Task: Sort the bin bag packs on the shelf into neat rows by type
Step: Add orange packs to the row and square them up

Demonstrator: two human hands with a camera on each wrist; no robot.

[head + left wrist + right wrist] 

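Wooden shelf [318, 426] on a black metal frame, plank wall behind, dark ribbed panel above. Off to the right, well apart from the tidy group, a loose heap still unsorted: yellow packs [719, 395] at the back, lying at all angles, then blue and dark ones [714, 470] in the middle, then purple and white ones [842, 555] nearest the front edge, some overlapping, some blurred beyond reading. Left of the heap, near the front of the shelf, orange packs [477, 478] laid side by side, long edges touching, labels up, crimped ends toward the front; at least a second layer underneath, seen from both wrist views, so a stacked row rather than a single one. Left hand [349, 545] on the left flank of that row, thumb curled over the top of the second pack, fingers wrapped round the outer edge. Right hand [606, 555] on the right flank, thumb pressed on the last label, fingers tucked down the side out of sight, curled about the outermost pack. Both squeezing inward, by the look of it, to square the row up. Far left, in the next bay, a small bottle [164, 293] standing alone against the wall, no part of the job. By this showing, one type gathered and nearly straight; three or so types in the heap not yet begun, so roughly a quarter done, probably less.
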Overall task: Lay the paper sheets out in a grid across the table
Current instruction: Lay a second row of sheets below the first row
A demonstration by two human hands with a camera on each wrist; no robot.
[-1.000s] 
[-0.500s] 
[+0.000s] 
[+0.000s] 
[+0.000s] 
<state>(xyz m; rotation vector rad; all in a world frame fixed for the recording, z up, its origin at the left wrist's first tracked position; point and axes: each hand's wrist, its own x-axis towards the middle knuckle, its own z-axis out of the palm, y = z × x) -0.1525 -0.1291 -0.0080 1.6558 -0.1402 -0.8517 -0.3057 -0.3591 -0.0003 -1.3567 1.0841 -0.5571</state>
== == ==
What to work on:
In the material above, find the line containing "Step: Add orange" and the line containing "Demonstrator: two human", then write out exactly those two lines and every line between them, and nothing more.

Solution to this exercise:
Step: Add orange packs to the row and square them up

Demonstrator: two human hands with a camera on each wrist; no robot.

At this point, the answer is complete.